__Task__
Give every line of the data again, unchanged, but with no pictures.
[[ Information supplied open ]]
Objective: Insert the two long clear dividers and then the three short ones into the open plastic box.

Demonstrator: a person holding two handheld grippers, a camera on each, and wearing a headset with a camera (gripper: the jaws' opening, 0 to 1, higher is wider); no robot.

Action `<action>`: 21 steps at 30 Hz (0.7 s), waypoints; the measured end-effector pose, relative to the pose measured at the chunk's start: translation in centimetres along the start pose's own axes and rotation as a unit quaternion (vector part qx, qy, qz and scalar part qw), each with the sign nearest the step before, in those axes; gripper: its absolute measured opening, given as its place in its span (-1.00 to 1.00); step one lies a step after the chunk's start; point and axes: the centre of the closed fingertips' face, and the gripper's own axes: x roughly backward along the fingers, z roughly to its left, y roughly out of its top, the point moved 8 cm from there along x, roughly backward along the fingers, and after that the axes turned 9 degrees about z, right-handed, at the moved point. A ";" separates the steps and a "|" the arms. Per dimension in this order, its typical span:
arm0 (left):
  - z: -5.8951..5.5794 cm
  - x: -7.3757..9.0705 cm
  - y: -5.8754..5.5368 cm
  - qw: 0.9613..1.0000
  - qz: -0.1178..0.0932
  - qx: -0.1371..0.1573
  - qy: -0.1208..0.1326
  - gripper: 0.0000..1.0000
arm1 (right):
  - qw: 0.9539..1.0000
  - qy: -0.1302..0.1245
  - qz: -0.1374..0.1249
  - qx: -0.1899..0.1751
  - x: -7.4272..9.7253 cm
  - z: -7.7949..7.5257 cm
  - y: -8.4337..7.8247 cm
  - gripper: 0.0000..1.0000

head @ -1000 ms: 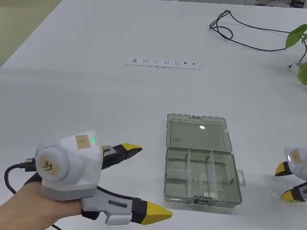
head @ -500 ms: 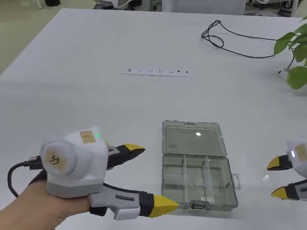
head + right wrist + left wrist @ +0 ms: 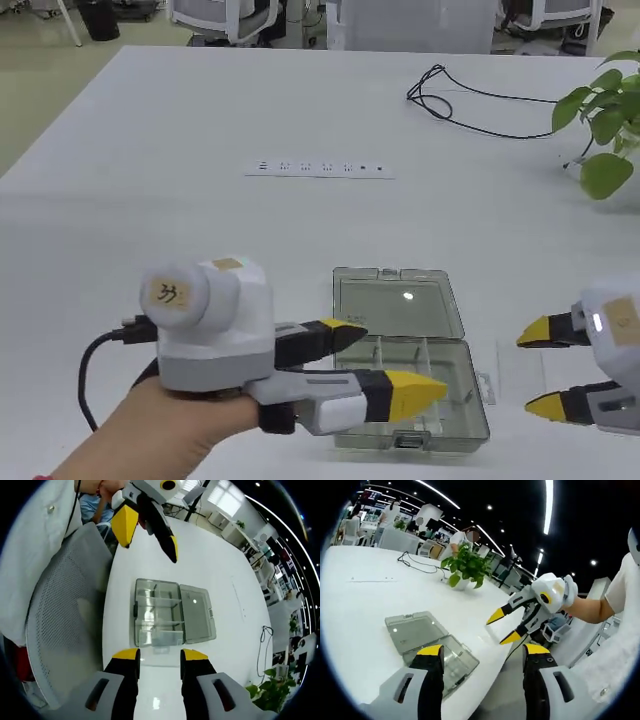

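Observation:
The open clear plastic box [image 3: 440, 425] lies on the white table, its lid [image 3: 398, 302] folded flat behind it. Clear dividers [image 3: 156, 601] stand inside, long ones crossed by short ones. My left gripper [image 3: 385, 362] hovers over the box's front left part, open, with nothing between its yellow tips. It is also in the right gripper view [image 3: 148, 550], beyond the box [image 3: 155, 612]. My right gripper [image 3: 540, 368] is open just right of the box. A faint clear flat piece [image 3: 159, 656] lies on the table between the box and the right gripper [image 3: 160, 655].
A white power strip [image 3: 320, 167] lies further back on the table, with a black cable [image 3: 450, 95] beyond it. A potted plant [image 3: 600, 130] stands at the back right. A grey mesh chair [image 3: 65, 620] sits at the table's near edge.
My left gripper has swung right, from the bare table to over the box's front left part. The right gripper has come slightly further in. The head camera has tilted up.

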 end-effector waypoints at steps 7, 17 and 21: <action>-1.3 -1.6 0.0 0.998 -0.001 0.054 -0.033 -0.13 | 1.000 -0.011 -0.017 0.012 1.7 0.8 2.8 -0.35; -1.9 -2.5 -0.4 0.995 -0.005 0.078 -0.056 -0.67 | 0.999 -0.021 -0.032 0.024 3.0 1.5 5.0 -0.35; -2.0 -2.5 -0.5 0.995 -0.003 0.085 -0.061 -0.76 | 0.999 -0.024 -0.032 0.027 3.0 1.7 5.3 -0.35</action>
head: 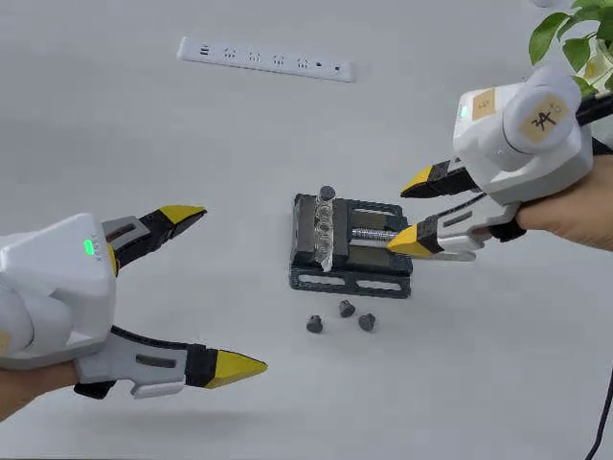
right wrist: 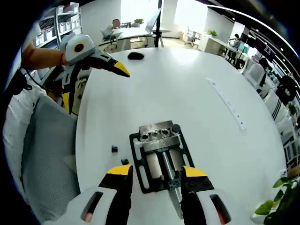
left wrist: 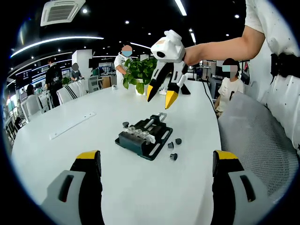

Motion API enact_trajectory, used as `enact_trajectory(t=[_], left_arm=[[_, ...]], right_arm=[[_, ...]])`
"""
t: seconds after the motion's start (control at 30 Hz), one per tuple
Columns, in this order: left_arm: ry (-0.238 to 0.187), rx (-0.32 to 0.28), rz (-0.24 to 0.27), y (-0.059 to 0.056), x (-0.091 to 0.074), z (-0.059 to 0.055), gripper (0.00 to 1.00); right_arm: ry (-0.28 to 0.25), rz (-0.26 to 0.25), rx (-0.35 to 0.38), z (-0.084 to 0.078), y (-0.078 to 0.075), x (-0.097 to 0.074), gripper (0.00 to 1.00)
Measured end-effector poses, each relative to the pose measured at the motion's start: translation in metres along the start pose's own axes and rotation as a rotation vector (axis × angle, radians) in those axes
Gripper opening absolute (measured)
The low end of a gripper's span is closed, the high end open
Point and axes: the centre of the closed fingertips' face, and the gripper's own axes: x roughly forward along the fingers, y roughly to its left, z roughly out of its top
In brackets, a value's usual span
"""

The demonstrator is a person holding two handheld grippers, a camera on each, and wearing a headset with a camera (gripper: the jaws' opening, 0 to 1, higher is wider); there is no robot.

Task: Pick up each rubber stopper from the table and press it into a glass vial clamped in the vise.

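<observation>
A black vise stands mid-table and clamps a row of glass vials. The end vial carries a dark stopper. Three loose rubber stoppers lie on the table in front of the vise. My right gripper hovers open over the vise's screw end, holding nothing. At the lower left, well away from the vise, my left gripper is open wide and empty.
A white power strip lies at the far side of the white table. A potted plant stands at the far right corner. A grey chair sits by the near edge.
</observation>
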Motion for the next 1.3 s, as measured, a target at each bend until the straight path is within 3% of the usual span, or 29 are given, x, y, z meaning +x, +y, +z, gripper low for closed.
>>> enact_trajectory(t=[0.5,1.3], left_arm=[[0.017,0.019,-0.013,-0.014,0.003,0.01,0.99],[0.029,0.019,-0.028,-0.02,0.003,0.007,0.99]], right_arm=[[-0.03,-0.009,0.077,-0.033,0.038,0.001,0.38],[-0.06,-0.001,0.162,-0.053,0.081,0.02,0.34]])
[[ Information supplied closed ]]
__The answer__
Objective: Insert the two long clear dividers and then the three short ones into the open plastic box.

Demonstrator: a person holding two handheld grippers, a camera on each, and wearing a headset with a camera (gripper: the jaws' opening, 0 to 1, higher is wider); no robot.

Action `<action>`: 21 steps at 30 Hz (0.7 s), waypoints; the measured end-effector pose, relative to the pose measured at the chunk's start: translation in centimetres along the start pose's own axes and rotation as a unit quaternion (vector part qx, qy, qz and scalar part qw), each with the sign nearest the step before, in those axes; gripper: its absolute measured opening, given as its place in its span (-1.00 to 1.00); step one lies a step after the chunk's start; point and axes: the centre of the closed fingertips' face, and the gripper's own axes: x roughly backward along the fingers, z roughly to its left, y roughly out of its top, the point moved 8 cm from there along x, roughly backward along the fingers, and after that the axes turned 9 degrees about z, right-handed, at the moved point. A ";" separates the steps and a "|" the arms. Per dimension in this order, its typical span:
arm0 (left):
  - z: -5.8951..5.5794 cm
  - x: -7.3757..9.0705 cm
  - y: -5.8754..5.5368 cm
  - qw: 0.9613..1.0000
  - qz: -0.1178..0.0932
  - qx: -0.1371..0.1573
  - qy: -0.1208..0.1326
  - gripper: 0.0000..1.0000
arm1 (right):
  - qw: 0.9539..1.0000
  - qy: -0.1302..0.1245
  - qz: -0.1374..0.1249
  - qx: -0.1899..0.1751
  - x: -7.4272..9.7253 cm
  - z: -7.7949..7.5257 cm
  - y: -8.4337..7.8247 cm
  - gripper: 0.0000..1.0000

head @ -1000 ms: 
head @ -500 ms: 
head + right wrist + left wrist @ +0 ms: 

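Observation:
The open clear plastic box [image 3: 440, 425] lies on the white table, its lid [image 3: 398, 302] folded flat behind it. Clear dividers [image 3: 156, 601] stand inside, long ones crossed by short ones. My left gripper [image 3: 385, 362] hovers over the box's front left part, open, with nothing between its yellow tips. It is also in the right gripper view [image 3: 148, 550], beyond the box [image 3: 155, 612]. My right gripper [image 3: 540, 368] is open just right of the box. A faint clear flat piece [image 3: 159, 656] lies on the table between the box and the right gripper [image 3: 160, 655].
A white power strip [image 3: 320, 167] lies further back on the table, with a black cable [image 3: 450, 95] beyond it. A potted plant [image 3: 600, 130] stands at the back right. A grey mesh chair [image 3: 65, 620] sits at the table's near edge.
My left gripper has swung right, from the bare table to over the box's front left part. The right gripper has come slightly further in. The head camera has tilted up.
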
 end-effector waypoints at steps 7, 17 and 21: <action>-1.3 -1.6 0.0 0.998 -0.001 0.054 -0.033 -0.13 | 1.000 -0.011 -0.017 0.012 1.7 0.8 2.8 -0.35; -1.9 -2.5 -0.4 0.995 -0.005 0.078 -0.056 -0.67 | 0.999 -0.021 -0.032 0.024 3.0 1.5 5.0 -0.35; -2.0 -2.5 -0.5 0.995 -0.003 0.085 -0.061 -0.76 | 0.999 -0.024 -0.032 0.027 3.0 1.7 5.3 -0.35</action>
head: 
right wrist: 
left wrist: 

Motion API enact_trajectory, used as `enact_trajectory(t=[_], left_arm=[[_, ...]], right_arm=[[_, ...]])`
"""
t: seconds after the motion's start (control at 30 Hz), one per tuple
Columns, in this order: left_arm: ry (-0.238 to 0.187), rx (-0.32 to 0.28), rz (-0.24 to 0.27), y (-0.059 to 0.056), x (-0.091 to 0.074), z (-0.059 to 0.055), gripper (0.00 to 1.00); right_arm: ry (-0.28 to 0.25), rz (-0.26 to 0.25), rx (-0.35 to 0.38), z (-0.084 to 0.078), y (-0.078 to 0.075), x (-0.097 to 0.074), gripper (0.00 to 1.00)
Measured end-effector poses, each relative to the pose measured at the motion's start: translation in metres along the start pose's own axes and rotation as a rotation vector (axis × angle, radians) in those axes
Gripper opening absolute (measured)
The low end of a gripper's span is closed, the high end open
Point and axes: the centre of the closed fingertips' face, and the gripper's own axes: x roughly forward along the fingers, y roughly to its left, z roughly out of its top
In brackets, a value's usual span
"""

The demonstrator is a person holding two handheld grippers, a camera on each, and wearing a headset with a camera (gripper: the jaws' opening, 0 to 1, higher is wider); there is no robot.

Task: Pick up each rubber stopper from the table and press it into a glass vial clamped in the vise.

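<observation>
A black vise stands mid-table and clamps a row of glass vials. The end vial carries a dark stopper. Three loose rubber stoppers lie on the table in front of the vise. My right gripper hovers open over the vise's screw end, holding nothing. At the lower left, well away from the vise, my left gripper is open wide and empty.
A white power strip lies at the far side of the white table. A potted plant stands at the far right corner. A grey chair sits by the near edge.
</observation>
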Motion for the next 1.3 s, as measured, a target at each bend until the straight path is within 3% of the usual span, or 29 are given, x, y, z meaning +x, +y, +z, gripper low for closed.
>>> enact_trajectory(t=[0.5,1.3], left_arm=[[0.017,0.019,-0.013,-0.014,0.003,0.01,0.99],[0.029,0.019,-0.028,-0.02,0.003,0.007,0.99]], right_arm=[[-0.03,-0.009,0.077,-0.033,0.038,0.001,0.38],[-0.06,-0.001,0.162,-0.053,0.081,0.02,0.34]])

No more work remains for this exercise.